Excerpts from a dataset
________

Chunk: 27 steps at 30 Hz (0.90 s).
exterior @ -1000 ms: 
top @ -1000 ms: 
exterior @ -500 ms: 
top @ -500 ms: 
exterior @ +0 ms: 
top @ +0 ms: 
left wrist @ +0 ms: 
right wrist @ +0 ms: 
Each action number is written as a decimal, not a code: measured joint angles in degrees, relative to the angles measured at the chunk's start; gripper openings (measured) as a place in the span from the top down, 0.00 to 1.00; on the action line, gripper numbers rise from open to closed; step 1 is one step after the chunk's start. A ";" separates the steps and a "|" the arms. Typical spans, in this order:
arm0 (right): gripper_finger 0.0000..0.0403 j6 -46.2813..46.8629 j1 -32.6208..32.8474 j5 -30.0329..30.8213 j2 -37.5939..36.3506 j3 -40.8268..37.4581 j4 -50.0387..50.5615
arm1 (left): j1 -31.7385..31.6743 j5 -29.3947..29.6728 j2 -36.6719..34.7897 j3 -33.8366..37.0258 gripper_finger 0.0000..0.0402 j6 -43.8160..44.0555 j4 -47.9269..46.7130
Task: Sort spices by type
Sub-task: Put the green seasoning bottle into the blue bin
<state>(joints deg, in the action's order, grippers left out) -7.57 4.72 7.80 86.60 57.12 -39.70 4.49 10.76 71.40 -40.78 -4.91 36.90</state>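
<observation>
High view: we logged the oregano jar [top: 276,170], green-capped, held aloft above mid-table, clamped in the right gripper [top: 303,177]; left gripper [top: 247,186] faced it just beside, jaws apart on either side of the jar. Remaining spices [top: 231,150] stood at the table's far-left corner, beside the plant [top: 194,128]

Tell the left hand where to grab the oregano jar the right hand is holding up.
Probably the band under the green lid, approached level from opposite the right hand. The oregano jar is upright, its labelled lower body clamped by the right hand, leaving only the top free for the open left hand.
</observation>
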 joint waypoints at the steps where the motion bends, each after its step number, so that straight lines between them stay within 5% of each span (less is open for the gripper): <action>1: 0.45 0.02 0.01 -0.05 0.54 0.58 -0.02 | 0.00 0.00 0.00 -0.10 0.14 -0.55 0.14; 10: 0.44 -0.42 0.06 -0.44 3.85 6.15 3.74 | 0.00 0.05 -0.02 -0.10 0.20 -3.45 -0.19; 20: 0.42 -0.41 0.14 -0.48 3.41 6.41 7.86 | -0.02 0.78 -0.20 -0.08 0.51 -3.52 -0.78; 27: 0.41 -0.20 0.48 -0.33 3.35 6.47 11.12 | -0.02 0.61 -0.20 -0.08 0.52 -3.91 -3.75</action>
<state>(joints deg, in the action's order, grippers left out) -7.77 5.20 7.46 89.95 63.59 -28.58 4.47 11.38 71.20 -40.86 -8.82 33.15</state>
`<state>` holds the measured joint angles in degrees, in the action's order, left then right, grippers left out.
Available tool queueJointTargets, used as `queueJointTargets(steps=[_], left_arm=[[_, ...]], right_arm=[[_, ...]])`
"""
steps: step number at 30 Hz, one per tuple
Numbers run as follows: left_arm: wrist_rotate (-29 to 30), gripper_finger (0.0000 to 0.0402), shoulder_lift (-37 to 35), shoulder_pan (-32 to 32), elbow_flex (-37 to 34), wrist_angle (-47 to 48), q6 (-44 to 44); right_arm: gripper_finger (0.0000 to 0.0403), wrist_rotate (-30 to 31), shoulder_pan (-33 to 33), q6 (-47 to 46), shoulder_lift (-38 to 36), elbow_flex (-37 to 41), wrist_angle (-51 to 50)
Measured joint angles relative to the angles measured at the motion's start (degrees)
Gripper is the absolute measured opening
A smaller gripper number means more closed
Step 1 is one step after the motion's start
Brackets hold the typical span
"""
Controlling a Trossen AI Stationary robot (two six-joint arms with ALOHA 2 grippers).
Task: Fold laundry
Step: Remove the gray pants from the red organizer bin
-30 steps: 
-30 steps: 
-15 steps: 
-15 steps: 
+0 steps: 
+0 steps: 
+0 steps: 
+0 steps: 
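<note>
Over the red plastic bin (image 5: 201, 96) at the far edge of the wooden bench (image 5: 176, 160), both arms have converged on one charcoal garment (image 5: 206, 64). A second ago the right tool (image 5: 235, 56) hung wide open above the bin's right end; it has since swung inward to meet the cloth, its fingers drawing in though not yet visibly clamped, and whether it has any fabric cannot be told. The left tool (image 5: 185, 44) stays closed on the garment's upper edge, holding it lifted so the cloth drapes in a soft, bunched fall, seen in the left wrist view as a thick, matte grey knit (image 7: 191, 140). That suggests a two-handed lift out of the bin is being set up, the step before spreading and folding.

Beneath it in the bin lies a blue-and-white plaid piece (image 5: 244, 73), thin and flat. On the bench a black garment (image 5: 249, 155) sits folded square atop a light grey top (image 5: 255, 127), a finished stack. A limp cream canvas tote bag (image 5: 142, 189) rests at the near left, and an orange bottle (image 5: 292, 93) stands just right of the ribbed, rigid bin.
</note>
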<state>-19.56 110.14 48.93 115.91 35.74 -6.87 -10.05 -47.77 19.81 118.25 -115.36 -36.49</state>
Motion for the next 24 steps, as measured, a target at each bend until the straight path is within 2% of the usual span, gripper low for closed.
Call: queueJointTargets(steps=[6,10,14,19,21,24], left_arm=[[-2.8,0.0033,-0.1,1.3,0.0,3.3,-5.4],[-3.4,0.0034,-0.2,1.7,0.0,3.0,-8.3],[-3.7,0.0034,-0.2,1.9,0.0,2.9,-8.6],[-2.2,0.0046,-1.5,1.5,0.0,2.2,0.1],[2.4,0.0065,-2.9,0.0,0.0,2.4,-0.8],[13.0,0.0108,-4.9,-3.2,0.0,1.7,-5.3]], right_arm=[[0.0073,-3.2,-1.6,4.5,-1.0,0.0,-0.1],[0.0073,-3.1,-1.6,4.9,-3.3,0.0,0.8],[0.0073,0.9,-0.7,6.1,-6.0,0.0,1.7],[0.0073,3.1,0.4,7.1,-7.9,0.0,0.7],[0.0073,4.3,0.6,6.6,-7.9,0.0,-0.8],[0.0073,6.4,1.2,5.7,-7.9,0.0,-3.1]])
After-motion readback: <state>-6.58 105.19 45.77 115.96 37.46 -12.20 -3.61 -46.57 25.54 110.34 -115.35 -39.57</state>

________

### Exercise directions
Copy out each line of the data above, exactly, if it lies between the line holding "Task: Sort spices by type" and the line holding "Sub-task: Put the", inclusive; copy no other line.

### Response to the exercise
Task: Sort spices by type
Sub-task: Put the green seasoning bottle into the blue bin

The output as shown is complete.